O Cyber Crimes Center (Centro de Crimes Cibernéticos) do Departamento de Segurança Interna dos Estados Unidos, que investiga casos de exploração infantil através de fronteiras internacionais, assinou um contrato de 150 mil dólares com a empresa Hive AI, sediada em São Francisco. O objetivo é utilizar um software capaz de identificar se um conteúdo foi gerado por IA.
O registo do contrato, publicado a 19 de setembro, contém vários trechos ocultados. O cofundador e CEO da empresa, Kevin Guo, disse à MIT Technology Review que não podia revelar detalhes, mas confirmou que o projeto envolve o uso de algoritmos de deteção de IA para identificar material de abuso sexual infantil.
O registo cita dados do National Center for Missing and Exploited Children (Centro Nacional para Crianças Desaparecidas e Exploradas), que reportou um aumento de 1.325% nos incidentes envolvendo IA generativa em 2024. “O enorme volume de conteúdo que circula online torna necessária a utilização de ferramentas automatizadas para processar e analisar dados de forma eficiente”, refere o documento.
A principal prioridade dos investigadores de exploração infantil é localizar e interromper qualquer abuso que esteja a ocorrer no momento. No entanto, a enxurrada de material gerado por IA tornou difícil determinar se as imagens retratam uma vítima real que esteja atualmente em risco. Uma ferramenta capaz de identificar com precisão vítimas reais seria de enorme ajuda na hora de priorizar os casos.
Identificar imagens geradas por IA “garante que os recursos investigativos sejam direcionados para casos que envolvam vítimas reais, maximizando o impacto do programa e protegendo indivíduos vulneráveis”, acrescenta o documento.
A Hive AI oferece ferramentas que criam vídeos e imagens, bem como uma variedade de soluções para moderação de conteúdo, capazes de sinalizar violência, spam e material sexual, e até de identificar figuras públicas. Em dezembro, a MIT Technology Review noticiou que a empresa estava a vender a sua tecnologia de deteção de deepfakes aos militares dos EUA.
Para identificar este tipo de material, a Hive disponibiliza uma ferramenta desenvolvida em parceria com a Thorn, uma organização sem fins lucrativos dedicada à segurança infantil, que pode ser integrada nas plataformas das empresas. Essa ferramenta utiliza um sistema de hashing, uma técnica que aplica uma função ou algoritmo para mapear os dados de um objeto a um valor inteiro representativo. Neste caso, atribui identificadores exclusivos a conteúdos que os investigadores sabem corresponder a imagens de abuso, bloqueando o seu envio. Esta ferramenta, e outras semelhantes, tornaram-se uma linha de defesa padrão nas empresas de tecnologia.
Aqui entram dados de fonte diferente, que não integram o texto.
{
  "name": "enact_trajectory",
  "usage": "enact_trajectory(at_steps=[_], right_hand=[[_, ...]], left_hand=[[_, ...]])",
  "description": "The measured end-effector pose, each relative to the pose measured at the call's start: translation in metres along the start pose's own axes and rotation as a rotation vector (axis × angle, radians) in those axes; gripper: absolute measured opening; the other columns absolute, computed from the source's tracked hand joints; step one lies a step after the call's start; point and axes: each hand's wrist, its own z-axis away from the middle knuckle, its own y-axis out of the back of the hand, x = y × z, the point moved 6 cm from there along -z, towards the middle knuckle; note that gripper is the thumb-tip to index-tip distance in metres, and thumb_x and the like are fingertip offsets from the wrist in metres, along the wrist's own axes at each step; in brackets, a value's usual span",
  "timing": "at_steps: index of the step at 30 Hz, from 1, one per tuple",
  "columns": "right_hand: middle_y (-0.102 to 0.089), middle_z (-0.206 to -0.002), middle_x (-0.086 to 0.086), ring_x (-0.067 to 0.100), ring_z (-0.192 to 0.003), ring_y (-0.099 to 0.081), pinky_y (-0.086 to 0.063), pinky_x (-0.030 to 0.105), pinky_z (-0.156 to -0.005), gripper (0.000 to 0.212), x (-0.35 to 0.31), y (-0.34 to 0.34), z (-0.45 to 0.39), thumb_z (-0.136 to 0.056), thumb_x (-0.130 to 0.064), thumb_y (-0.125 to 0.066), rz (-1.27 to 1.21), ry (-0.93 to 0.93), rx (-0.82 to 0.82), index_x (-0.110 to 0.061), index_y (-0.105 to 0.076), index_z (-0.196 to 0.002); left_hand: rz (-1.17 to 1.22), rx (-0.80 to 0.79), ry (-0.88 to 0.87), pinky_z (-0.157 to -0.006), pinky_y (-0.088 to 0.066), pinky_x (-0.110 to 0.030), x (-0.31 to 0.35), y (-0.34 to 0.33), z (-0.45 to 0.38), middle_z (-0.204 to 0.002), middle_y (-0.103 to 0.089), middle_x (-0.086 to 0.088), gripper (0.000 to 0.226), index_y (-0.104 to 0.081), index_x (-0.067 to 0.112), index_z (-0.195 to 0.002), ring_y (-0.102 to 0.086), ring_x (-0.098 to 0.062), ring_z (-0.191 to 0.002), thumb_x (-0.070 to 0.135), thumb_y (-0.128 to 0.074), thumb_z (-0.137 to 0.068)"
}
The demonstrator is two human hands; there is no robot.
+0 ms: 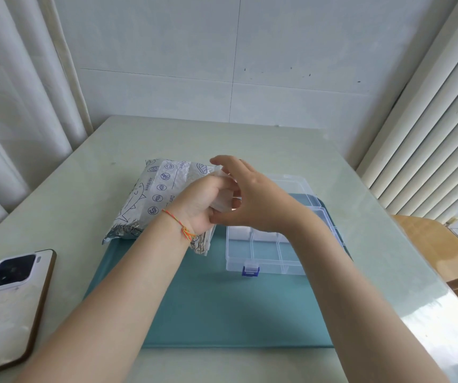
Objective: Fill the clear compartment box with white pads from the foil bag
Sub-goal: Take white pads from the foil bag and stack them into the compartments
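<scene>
Left grip (204, 199) curled round a stack of white pads (223, 201), raised above the near corner of the foil bag (150, 194). Right grip (245, 194) wide, fingers spread, touching or nearly touching the stack; contact blurred. Clear compartment box (266, 252) just below and right of the grips, lid open, on a teal mat (222, 305); rear cell possibly holding white. Best peeled off few at a time, lowered flat into one cell. Right forearm crosses the box. Phone (12, 297) well left on the counter (84, 175).
</scene>
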Motion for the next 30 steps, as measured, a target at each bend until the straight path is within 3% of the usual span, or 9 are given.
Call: enact_trajectory(at_steps=[4,7,11,14,19,22,24,27,30], right_hand=[[-0.053,-0.122,-0.001,0.02,-0.102,-0.056,-0.047,0.044,-0.094,0.078,-0.004,-0.001,-0.001,-0.073,-0.026,-0.076,0.135,0.058,0.06,-0.023,-0.039,-0.141],[-0.056,-0.117,0.003,0.023,-0.095,-0.057,-0.047,0.044,-0.09,0.072,-0.007,0.002,-0.001,-0.075,-0.027,-0.072,0.192,0.08,0.122,-0.02,-0.041,-0.139],[-0.055,-0.119,0.003,0.024,-0.106,-0.055,-0.045,0.043,-0.093,0.074,-0.006,0.002,0.0,-0.073,-0.027,-0.072,0.226,0.097,0.115,-0.021,-0.04,-0.14],[-0.057,-0.116,0.003,0.026,-0.097,-0.057,-0.046,0.042,-0.089,0.067,-0.008,0.004,0.0,-0.077,-0.026,-0.069,0.229,0.111,0.137,-0.02,-0.042,-0.139],[-0.055,-0.116,0.002,0.023,-0.103,-0.054,-0.045,0.043,-0.09,0.07,-0.006,0.004,0.0,-0.076,-0.029,-0.07,0.254,0.105,0.13,-0.022,-0.041,-0.139],[-0.054,-0.117,0.001,0.021,-0.108,-0.053,-0.045,0.037,-0.092,0.075,-0.005,0.006,0.001,-0.074,-0.032,-0.074,0.192,0.075,0.075,-0.026,-0.039,-0.14],[-0.051,-0.12,-0.004,0.013,-0.11,-0.052,-0.043,0.023,-0.09,0.079,-0.001,0.014,0.004,-0.072,-0.037,-0.079,0.07,0.0,0.016,-0.03,-0.039,-0.139],[-0.059,-0.118,-0.008,0.003,-0.107,-0.057,-0.045,0.01,-0.084,0.047,0.009,0.035,0.006,-0.087,-0.029,-0.068,-0.078,-0.059,0.027,-0.024,-0.053,-0.131],[-0.068,-0.105,-0.007,0.004,-0.098,-0.063,-0.048,0.013,-0.084,0.024,0.019,0.046,0.008,-0.093,-0.013,-0.058,-0.141,-0.111,0.058,-0.018,-0.066,-0.115]], left_hand=[[0.064,0.008,0.057,-0.048,-0.045,-0.016,-0.003,0.002,-0.001,-0.055,-0.056,0.004,0.024,-0.054,0.016,-0.075,-0.058,-0.008,-0.05,0.008,-0.043,-0.095],[0.078,0.016,0.073,-0.046,-0.044,-0.016,-0.004,0.004,-0.001,-0.048,-0.053,0.007,0.025,-0.053,0.017,-0.074,-0.054,-0.005,-0.044,0.008,-0.044,-0.095],[0.081,0.014,0.083,-0.056,-0.049,-0.02,-0.005,0.005,-0.002,-0.069,-0.059,0.003,0.016,-0.059,0.019,-0.087,-0.06,-0.01,-0.064,0.01,-0.047,-0.093],[0.073,0.018,0.095,-0.051,-0.047,-0.019,-0.008,0.005,-0.002,-0.057,-0.052,0.004,0.02,-0.054,0.019,-0.078,-0.056,-0.008,-0.053,0.009,-0.046,-0.094],[0.059,0.035,0.107,-0.056,-0.044,-0.022,-0.01,0.008,-0.003,-0.068,-0.041,-0.001,0.019,-0.053,0.021,-0.081,-0.051,-0.01,-0.057,0.006,-0.046,-0.091],[0.044,0.009,0.116,-0.047,-0.039,-0.017,-0.009,0.003,0.0,-0.046,-0.044,0.006,0.026,-0.048,0.018,-0.075,-0.045,-0.005,-0.04,0.003,-0.04,-0.095],[0.034,-0.006,0.097,-0.046,-0.029,-0.019,-0.007,0.001,0.001,-0.047,-0.044,0.007,0.02,-0.049,0.016,-0.085,-0.04,-0.005,-0.041,0.002,-0.039,-0.095],[-0.085,-0.021,0.021,-0.043,-0.017,-0.018,-0.004,0.004,-0.001,-0.053,-0.036,0.004,0.016,-0.045,0.015,-0.089,-0.029,-0.008,-0.042,0.0,-0.048,-0.091],[-0.22,-0.069,-0.038,-0.04,-0.017,-0.016,-0.002,-0.004,0.0,-0.054,-0.035,0.005,0.019,-0.044,0.014,-0.09,-0.025,-0.008,-0.044,0.003,-0.058,-0.084]])
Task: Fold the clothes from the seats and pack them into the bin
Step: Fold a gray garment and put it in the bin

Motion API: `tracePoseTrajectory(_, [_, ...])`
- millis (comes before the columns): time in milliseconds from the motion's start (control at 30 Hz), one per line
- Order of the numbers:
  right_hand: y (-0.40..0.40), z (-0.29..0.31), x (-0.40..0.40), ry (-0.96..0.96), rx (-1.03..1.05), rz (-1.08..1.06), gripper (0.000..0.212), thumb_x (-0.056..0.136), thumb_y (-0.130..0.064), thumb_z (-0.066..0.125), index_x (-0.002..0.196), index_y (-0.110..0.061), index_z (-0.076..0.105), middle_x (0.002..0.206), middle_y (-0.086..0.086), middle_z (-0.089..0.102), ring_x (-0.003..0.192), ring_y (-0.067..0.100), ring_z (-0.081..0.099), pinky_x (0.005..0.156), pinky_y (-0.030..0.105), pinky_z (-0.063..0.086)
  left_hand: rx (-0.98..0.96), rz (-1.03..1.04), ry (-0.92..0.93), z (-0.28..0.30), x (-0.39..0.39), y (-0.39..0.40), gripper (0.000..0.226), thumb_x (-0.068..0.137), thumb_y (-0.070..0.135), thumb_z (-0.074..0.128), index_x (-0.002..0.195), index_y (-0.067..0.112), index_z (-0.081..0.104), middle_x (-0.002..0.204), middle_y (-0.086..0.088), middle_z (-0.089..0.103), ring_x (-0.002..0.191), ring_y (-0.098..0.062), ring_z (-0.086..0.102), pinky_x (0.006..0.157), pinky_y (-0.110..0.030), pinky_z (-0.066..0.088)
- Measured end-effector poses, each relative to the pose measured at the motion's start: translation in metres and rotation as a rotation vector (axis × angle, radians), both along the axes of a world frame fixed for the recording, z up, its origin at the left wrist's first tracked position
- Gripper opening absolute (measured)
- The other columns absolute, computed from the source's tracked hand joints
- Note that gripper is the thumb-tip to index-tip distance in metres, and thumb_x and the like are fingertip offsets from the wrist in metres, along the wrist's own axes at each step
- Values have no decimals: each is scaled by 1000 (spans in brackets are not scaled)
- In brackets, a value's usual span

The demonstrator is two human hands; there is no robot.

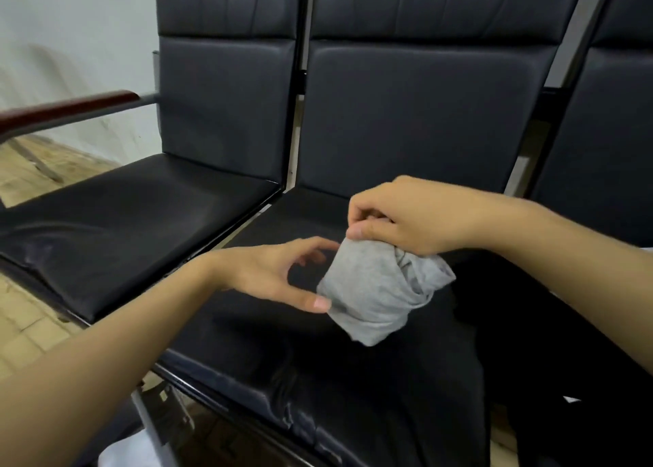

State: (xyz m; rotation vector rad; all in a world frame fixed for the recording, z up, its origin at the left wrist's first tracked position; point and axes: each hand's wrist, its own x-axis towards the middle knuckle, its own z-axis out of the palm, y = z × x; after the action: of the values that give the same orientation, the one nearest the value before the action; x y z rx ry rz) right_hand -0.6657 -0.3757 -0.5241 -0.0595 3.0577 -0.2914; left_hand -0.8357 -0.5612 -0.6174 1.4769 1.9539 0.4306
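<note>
Mostly we see black seats (371,120) in a row, and much stays hidden. We cannot make out a bin anywhere in view. On the right, dark cloth (551,343) lies over the middle seat's edge and merges with the black upholstery, so we cannot tell what garment it is or where it ends. A small white tag (570,399) shows on it, too small to read. At the bottom left a pale shape (120,456) is cut off by the frame and blurred.

Our right hand (399,216) pinches the top of a grey bundle (378,293), fingers curled down over the gathered cloth, thumb pressed against it. What the fingers grip inside the fold is hidden. Our left hand (282,272) is spread in a loose curve, thumb tip touching the bundle's left side, the fingers apart from it.

The bundle hangs from the right hand just above the middle seat cushion. Whether its lower end touches the cushion we cannot tell. Its long axis runs from the pinched top, down and slightly right toward us. The smooth face turns left, toward the left hand; the loose rolled folds bunch on the right.

We can read no brand, label or writing on the bundle or seats. A wooden armrest (70,108) stands at far left.
</note>
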Motion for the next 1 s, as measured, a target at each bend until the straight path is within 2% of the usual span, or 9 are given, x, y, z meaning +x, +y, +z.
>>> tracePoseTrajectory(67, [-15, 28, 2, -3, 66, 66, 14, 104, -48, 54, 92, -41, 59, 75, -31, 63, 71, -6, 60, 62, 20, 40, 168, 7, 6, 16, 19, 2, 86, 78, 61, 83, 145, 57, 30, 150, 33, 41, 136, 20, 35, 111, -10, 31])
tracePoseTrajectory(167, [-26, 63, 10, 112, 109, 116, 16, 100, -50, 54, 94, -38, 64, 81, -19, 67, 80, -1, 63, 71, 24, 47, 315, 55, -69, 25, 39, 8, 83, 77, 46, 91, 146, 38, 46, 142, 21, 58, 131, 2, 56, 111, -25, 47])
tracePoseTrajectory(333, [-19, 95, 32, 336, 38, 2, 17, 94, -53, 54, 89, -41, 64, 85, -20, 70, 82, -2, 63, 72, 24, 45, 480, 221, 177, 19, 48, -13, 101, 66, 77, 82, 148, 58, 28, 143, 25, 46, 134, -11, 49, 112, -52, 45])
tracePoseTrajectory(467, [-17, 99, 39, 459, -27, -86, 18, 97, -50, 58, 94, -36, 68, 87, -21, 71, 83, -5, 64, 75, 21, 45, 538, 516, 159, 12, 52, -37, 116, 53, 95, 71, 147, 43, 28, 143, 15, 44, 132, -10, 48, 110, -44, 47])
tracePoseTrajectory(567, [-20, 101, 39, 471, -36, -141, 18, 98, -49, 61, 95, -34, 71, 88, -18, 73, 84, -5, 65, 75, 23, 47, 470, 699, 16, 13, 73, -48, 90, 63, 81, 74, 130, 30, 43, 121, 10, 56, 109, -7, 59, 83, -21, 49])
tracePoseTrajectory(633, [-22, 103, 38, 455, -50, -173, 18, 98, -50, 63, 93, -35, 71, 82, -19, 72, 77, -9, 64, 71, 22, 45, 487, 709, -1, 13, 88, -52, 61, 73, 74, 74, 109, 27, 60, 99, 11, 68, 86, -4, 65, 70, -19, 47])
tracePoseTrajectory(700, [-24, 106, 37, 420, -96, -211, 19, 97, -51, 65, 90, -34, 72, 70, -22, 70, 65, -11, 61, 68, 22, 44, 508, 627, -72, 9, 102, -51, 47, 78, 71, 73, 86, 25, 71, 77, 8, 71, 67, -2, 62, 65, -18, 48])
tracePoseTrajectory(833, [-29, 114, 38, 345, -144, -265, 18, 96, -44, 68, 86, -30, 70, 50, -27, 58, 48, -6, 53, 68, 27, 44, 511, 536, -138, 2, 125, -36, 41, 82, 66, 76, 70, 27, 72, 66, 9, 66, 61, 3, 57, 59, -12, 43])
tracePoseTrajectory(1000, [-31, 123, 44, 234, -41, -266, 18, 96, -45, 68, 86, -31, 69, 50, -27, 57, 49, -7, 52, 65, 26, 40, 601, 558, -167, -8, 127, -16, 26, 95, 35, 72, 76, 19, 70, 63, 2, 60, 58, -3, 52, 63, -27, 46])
No entanto, estas soluções apenas identificam o conteúdo e não determinam se ele foi gerado por IA. A Hive desenvolveu uma ferramenta separada que consegue indicar se as imagens, em geral, foram criadas pela tecnologia. Segundo Guo, esta ferramenta não precisa de ser especificamente treinada para atuar sobre este tipo de material.
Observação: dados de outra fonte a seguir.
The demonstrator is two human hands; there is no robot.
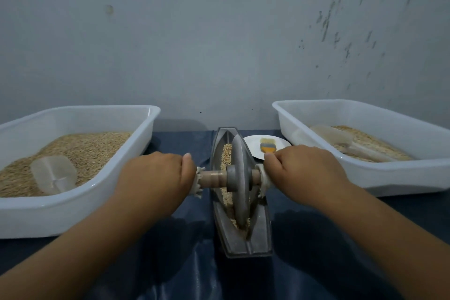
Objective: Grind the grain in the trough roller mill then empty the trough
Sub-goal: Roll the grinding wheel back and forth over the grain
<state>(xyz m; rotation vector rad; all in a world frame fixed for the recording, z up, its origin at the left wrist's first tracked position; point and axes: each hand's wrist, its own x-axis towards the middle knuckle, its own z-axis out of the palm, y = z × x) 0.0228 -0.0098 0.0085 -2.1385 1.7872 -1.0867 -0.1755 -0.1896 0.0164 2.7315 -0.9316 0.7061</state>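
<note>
Grey metal fills the gap between my two hands: the trough [243,238] runs lengthwise away from me, its long axis pointing from my chest toward the wall, and the roller wheel [239,178] stands upright in it, edge-on. The wooden axle [214,178] crosses that line squarely, so it lies straight along the line joining my fingers. My left hand [155,175] is curled round the axle's left end and my right hand [304,173] is curled round its right end, both fists closed on the handle, knuckles up; neither is nearer the wheel that I can tell, they sit about evenly either side. The grain [227,153] in the trough lies between my fingers and just below them, some beyond the wheel and some on my side of it, and much of it looks whole, so I judge the grinding is underway and not finished. The coming stroke turns on keeping the push along the trough's length, square to the axle.

Counting: one trough, one wheel, one axle. Two white tubs, the left tub [73,212] outside my left fingers and the right tub [401,178] outside my right, each with grain and one clear scoop. One white plate [253,141] beyond my right fingers, carrying one brush [266,146].
</note>
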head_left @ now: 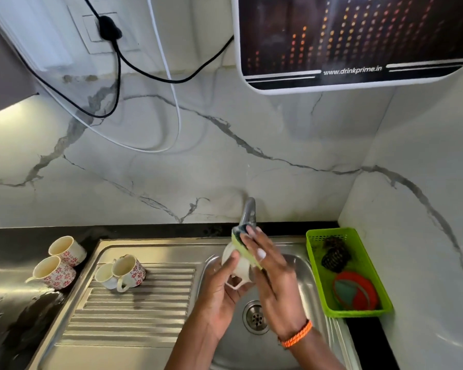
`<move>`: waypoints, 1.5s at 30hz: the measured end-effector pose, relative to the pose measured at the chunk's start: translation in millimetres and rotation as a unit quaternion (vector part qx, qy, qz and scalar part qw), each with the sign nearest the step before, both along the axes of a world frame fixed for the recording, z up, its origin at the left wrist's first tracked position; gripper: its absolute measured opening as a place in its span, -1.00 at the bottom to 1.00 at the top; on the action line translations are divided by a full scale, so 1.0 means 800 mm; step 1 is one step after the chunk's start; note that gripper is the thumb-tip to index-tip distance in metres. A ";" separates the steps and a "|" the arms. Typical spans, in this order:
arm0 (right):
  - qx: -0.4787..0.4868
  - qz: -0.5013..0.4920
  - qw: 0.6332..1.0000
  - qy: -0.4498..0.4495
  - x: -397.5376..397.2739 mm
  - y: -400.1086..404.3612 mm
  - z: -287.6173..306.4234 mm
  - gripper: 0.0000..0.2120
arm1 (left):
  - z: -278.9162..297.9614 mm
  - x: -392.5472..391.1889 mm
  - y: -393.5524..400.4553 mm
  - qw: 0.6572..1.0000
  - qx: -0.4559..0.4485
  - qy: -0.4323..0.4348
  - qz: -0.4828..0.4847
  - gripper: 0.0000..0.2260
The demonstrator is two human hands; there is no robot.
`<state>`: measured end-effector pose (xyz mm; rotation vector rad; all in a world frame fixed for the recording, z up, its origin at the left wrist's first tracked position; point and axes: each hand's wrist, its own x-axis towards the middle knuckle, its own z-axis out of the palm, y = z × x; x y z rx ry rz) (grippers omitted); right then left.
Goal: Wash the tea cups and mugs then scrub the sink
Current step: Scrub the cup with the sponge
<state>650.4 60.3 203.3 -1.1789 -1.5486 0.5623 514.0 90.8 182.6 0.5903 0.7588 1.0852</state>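
Over the steel sink basin [300, 273] my left hand [222, 289] holds a white cup [239, 265], fingers curled round its side, handle pointing down. My right hand [270, 268] grips a green and dark scrub sponge [239, 240] and presses it against the cup's rim. Two floral cups [67, 249] [54, 272] stand on the dark counter at the left. A floral mug [129, 271] and a small white cup [105, 276] sit on the ribbed drainboard [145, 303].
A grey tap [249, 209] rises behind the sink, no water visible. A green plastic basket [358, 244] at the right holds a dark scourer and an orange scrub pad. The drain [255, 316] lies below my hands. Cables hang on the marble wall; a water purifier is mounted above.
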 end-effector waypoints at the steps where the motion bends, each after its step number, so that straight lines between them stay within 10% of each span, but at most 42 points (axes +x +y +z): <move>1: 0.017 0.008 1.000 -0.024 0.003 -0.009 -0.008 -0.36 | 0.001 0.007 -0.003 1.000 -0.010 -0.024 0.011 -0.57; 16: 0.125 0.066 0.976 -0.168 0.015 -0.029 -0.059 -0.37 | -0.006 0.034 -0.027 0.962 -0.164 -0.191 0.104 -0.43; 25: 0.106 0.018 0.988 -0.114 0.020 -0.010 -0.048 -0.61 | -0.010 0.030 -0.030 0.980 -0.147 -0.064 0.120 -0.47; 30: 0.167 0.099 0.961 -0.197 0.015 -0.024 -0.052 -0.51 | -0.015 0.031 -0.045 0.947 -0.211 -0.235 0.062 -0.24; 45: 0.041 -0.030 0.998 -0.031 -0.017 0.008 -0.024 -0.37 | -0.006 0.011 -0.011 0.980 -0.107 -0.156 0.067 -0.56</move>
“Há uma determinada combinação subjacente de píxeis nesta imagem que podemos identificar como gerada por IA”, afirma. “Pode ser algo generalizável.”
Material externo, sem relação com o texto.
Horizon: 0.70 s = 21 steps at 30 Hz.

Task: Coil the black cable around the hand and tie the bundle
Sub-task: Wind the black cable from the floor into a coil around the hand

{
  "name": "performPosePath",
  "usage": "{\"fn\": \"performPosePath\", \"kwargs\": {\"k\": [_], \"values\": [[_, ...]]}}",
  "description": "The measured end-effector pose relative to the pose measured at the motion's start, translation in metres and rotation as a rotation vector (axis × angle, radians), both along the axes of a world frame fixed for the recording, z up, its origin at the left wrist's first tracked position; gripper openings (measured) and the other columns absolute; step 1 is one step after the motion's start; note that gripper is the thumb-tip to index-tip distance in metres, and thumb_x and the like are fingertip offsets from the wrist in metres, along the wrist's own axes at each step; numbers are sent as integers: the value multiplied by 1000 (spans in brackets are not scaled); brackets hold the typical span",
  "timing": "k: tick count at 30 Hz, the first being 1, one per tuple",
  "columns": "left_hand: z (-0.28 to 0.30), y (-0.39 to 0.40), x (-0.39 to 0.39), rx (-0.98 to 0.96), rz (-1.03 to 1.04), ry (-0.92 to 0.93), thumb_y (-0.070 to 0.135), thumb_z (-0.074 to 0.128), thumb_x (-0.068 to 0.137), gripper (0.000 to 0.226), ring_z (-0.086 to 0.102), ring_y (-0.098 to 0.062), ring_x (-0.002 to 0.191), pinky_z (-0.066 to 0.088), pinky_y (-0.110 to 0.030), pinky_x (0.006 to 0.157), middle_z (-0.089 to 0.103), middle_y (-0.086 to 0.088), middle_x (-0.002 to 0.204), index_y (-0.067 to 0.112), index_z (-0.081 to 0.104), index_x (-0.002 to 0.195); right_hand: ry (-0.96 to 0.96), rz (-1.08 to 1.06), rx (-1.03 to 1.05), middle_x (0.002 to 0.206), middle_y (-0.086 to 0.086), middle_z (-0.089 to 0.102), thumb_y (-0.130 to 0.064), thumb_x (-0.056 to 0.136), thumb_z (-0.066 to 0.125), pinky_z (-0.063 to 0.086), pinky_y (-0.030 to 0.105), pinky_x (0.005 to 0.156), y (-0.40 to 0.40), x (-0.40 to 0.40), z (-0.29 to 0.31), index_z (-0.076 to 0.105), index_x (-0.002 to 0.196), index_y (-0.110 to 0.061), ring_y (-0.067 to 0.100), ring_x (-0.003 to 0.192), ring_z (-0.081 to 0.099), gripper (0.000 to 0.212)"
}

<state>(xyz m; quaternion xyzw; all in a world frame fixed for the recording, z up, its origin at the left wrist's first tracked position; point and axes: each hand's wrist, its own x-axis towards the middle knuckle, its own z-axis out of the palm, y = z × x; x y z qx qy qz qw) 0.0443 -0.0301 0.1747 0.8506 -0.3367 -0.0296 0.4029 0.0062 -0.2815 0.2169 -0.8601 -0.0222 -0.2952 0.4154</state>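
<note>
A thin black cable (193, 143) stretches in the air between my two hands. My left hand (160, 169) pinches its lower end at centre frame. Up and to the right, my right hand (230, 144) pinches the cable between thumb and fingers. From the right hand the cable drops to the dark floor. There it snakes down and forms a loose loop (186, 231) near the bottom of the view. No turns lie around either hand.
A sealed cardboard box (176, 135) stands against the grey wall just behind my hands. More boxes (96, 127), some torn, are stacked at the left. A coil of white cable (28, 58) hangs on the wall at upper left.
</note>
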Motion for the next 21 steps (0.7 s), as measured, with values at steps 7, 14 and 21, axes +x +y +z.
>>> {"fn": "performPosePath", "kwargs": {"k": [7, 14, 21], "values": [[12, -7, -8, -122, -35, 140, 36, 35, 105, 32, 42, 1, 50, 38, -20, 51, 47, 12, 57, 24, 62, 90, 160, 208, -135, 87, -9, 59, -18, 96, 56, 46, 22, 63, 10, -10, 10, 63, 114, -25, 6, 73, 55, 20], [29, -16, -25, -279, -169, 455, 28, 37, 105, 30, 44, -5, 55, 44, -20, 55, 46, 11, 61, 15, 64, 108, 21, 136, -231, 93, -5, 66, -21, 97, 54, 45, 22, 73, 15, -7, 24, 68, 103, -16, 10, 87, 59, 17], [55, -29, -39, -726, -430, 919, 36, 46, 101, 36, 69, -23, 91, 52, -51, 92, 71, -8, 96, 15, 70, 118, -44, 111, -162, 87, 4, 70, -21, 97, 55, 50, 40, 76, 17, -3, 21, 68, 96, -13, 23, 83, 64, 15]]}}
Essa ferramenta, segundo Guo, é a que o Cyber Crimes Center utilizará para avaliar os materiais de abuso. Acrescenta ainda que a Hive realiza benchmarks (uma ferramenta de gestão utilizada para aperfeiçoar processos) das suas soluções de deteção para cada caso de uso específico que os clientes tenham em mente.
O National Center for Missing and Exploited Children, que participa nos esforços para travar a disseminação destes materiais de abuso, não respondeu aos pedidos de comentário sobre a eficácia de tais modelos de deteção a tempo da publicação.
No seu registo, o governo justifica a atribuição do contrato à Hive sem um processo de licitação competitiva. Embora partes dessa justificação estejam ocultadas, o documento faz referência principalmente a dois pontos também presentes numa apresentação de diapositivos da Hive. Um diz respeito a um estudo de 2024 da Universidade de Chicago, nos Estados Unidos, que concluiu que a ferramenta de deteção da empresa superou outros quatro detetores. O outro é o contrato celebrado com o Pentágono para identificar deepfakes (conteúdos falsos gerados por IA). O teste terá a duração de três meses.